Diskagma buttonii is a problematic fossil that has been named before its biological affinities have been understood. Its size and complexity suggest that it had the degree of cytoskeletal complexity found in eukaryotes, but it predates the other fossil candidate for the oldest eukaryote Grypania, now known to be 1.8 billion years old, and at 2.2 billion years old is much older than molecular clock estimates for eukaryotes of 1.6 billion years. Another similar fossil is Horodyskia. The size and hollow shape of Diskagma are similar to the living fungus Geosiphon, which is endosymbiotic with the cyanobacterium Nostoc. However, the apical cup and filaments are not seen in modern Geosiphon.

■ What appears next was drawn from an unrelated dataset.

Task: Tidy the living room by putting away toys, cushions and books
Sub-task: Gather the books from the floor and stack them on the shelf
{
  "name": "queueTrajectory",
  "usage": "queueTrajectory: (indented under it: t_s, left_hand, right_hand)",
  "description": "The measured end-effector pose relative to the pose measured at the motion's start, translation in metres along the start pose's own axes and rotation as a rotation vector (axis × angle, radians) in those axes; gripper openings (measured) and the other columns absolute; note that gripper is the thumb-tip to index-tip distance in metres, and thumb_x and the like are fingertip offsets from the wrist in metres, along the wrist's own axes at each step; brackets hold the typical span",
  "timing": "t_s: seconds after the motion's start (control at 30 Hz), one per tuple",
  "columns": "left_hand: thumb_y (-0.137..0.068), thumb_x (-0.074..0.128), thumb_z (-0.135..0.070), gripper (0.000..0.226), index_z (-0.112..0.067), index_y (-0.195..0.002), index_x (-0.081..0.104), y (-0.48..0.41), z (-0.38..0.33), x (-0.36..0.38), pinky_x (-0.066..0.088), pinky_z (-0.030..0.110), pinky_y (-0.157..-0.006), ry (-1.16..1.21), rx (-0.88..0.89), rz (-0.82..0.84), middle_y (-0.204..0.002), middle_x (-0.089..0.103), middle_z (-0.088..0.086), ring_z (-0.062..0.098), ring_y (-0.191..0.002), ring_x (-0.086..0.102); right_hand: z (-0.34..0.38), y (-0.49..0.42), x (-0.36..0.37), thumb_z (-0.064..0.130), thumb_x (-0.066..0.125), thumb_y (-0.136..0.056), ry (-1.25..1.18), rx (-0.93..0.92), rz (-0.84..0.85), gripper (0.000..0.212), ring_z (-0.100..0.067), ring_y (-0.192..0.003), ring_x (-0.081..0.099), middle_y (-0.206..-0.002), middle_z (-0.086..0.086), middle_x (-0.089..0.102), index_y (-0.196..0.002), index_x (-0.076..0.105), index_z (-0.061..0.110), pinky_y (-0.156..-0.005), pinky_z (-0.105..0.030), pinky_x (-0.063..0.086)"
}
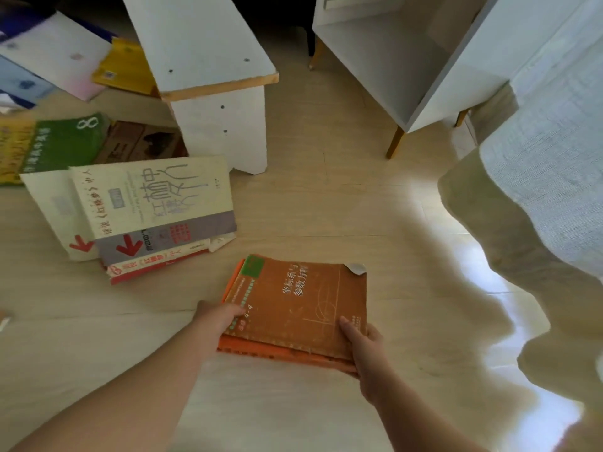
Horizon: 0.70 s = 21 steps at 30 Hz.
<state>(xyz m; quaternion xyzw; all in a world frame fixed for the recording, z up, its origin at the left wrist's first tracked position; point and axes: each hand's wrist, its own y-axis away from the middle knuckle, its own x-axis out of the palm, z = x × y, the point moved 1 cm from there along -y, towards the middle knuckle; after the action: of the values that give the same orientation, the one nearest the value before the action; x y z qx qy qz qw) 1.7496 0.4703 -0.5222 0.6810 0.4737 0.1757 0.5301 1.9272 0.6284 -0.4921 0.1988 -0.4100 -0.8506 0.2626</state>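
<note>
At least ten books, one white stool, one white cabinet, two hands

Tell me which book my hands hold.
The orange-brown book nearest you, between left hand and right hand; the cream book and green book lie untouched.

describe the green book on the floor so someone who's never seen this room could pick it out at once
Find the white stool standing on the pale floor near the top middle of the view. Just left of its leg lies the green book, next to a brown book and behind the cream books. It alone is green, with a white 8 in one corner.
</note>
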Motion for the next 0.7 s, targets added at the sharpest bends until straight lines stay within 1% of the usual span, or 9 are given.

==Paleoenvironmental significance==

Diskagma buttonii dates to the Paleoproterozoic Great Oxygenation Event, a time of marked increase in atmospheric oxygenation compared with that of the Archean. If, like the living Geosiphon, the central cavity of Diskagma housed a photosymbiont, it may have contributed to atmospheric oxygenation.

Although Precambrian landscapes are customarily regarded as barren as the surface of Mars, Diskagma is evidence for very early life on land. Furthermore, at 2.2 billion years old, Diskagma was larger than coeval marine microbes of the Gunflint Chert, and more complex than stromatolites.